▸ PROBLEM DETAILS: Collect each line of the records containing the string "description".
----
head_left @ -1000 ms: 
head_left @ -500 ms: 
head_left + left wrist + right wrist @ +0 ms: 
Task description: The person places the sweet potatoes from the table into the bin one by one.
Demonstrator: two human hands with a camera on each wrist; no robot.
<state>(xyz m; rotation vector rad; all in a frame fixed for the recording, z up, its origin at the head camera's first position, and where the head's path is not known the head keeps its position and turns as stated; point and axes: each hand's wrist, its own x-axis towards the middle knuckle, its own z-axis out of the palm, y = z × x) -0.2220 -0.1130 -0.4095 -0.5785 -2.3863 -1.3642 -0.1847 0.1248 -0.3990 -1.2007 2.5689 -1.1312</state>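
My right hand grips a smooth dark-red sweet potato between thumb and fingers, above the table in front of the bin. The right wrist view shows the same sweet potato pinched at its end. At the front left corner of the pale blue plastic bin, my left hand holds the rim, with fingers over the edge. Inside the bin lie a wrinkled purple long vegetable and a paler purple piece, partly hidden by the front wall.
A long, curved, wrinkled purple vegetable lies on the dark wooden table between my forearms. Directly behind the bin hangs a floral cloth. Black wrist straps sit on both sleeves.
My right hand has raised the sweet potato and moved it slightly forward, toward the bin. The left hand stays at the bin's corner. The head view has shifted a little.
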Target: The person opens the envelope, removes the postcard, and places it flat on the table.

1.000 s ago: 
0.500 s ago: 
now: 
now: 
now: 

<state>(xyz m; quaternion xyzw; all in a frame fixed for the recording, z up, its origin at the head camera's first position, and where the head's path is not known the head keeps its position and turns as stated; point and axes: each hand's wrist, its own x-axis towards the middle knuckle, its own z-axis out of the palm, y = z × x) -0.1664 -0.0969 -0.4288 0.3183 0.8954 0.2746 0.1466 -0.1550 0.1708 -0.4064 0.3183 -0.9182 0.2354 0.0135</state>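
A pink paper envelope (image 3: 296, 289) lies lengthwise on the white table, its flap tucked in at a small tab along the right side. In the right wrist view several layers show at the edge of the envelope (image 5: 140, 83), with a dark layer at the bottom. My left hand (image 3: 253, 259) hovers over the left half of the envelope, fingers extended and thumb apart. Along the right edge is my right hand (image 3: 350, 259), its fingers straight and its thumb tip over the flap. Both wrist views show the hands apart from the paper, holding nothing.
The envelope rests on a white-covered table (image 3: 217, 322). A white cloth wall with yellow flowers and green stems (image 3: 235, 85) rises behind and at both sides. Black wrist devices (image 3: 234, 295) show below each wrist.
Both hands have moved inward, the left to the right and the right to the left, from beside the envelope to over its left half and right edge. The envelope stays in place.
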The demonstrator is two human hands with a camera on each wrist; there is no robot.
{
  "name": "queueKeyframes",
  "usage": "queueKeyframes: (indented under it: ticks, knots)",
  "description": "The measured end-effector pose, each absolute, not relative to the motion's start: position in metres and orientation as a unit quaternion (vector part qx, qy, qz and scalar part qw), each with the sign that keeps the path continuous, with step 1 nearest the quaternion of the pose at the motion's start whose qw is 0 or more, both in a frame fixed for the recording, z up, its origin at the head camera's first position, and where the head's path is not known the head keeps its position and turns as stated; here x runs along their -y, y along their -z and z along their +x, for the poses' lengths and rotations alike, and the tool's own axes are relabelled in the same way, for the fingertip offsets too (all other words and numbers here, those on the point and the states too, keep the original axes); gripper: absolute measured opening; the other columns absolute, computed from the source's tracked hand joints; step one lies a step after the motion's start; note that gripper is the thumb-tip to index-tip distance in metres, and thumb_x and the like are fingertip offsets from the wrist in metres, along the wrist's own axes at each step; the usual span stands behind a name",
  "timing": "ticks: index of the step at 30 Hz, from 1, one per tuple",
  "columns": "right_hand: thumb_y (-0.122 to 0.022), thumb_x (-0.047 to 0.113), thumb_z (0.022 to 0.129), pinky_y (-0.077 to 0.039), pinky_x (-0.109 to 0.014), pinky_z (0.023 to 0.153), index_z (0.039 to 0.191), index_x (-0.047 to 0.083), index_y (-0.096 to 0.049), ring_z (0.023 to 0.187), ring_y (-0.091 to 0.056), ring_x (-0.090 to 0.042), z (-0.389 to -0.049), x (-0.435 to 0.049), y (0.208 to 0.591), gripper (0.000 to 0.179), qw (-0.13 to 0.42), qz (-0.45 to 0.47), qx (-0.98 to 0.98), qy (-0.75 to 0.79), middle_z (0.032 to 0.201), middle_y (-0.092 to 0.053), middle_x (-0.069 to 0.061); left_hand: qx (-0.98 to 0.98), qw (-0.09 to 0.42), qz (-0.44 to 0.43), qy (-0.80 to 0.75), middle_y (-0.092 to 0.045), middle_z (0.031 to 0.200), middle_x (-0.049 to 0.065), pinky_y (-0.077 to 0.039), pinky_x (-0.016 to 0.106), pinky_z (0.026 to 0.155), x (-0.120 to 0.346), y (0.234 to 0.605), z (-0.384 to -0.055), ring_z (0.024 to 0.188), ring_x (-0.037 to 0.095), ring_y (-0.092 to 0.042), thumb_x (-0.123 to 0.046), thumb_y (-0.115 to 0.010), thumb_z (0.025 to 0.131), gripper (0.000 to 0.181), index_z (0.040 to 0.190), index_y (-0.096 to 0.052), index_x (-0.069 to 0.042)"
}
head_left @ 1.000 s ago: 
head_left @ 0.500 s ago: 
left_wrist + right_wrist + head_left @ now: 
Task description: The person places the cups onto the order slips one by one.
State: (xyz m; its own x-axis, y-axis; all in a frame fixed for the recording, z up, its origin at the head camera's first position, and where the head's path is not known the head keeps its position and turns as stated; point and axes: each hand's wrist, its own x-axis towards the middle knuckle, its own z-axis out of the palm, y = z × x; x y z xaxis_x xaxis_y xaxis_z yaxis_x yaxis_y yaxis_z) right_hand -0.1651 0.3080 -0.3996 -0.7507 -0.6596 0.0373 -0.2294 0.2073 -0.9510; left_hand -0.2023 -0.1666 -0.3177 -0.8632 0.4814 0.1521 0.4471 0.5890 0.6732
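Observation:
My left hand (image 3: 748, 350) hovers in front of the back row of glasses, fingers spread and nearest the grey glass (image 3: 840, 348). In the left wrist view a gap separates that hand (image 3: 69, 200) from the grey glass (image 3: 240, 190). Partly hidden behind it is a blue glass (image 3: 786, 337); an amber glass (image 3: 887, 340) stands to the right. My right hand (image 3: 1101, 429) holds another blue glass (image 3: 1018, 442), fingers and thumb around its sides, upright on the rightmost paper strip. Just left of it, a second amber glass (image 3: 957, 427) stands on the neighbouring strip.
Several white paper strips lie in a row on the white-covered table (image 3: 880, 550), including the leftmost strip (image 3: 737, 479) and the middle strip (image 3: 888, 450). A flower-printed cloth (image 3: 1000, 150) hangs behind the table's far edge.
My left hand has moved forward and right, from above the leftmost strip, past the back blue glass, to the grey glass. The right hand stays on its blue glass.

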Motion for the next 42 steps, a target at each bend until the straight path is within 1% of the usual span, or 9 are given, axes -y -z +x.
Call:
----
▸ EXERCISE ANSWER:
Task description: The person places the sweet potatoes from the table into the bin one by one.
  "description": "The measured end-effector pose, each absolute, not relative to the motion's start: position in metres and orientation as a unit quaternion (vector part qx, qy, qz and scalar part qw), each with the sign that keeps the path continuous, with step 1 nearest the quaternion of the pose at the motion's start whose qw is 0 or more, both in a frame fixed for the recording, z up, its origin at the head camera's first position, and where the head's path is not known the head keeps its position and turns as stated; here x runs along their -y, y along their -z and z along their +x, for the poses' lengths and rotations alike, and the tool's own axes are relabelled in the same way, for the fingertip offsets too (all other words and numbers here, those on the point and the states too, keep the original axes); gripper: absolute measured opening; the other columns absolute, computed from the source's tracked hand joints; step one lies a step after the motion's start; note that gripper is the thumb-tip to index-tip distance in metres, and thumb_x and the like are fingertip offsets from the wrist in metres, along the wrist's own axes at each step; the usual span stands behind a name",
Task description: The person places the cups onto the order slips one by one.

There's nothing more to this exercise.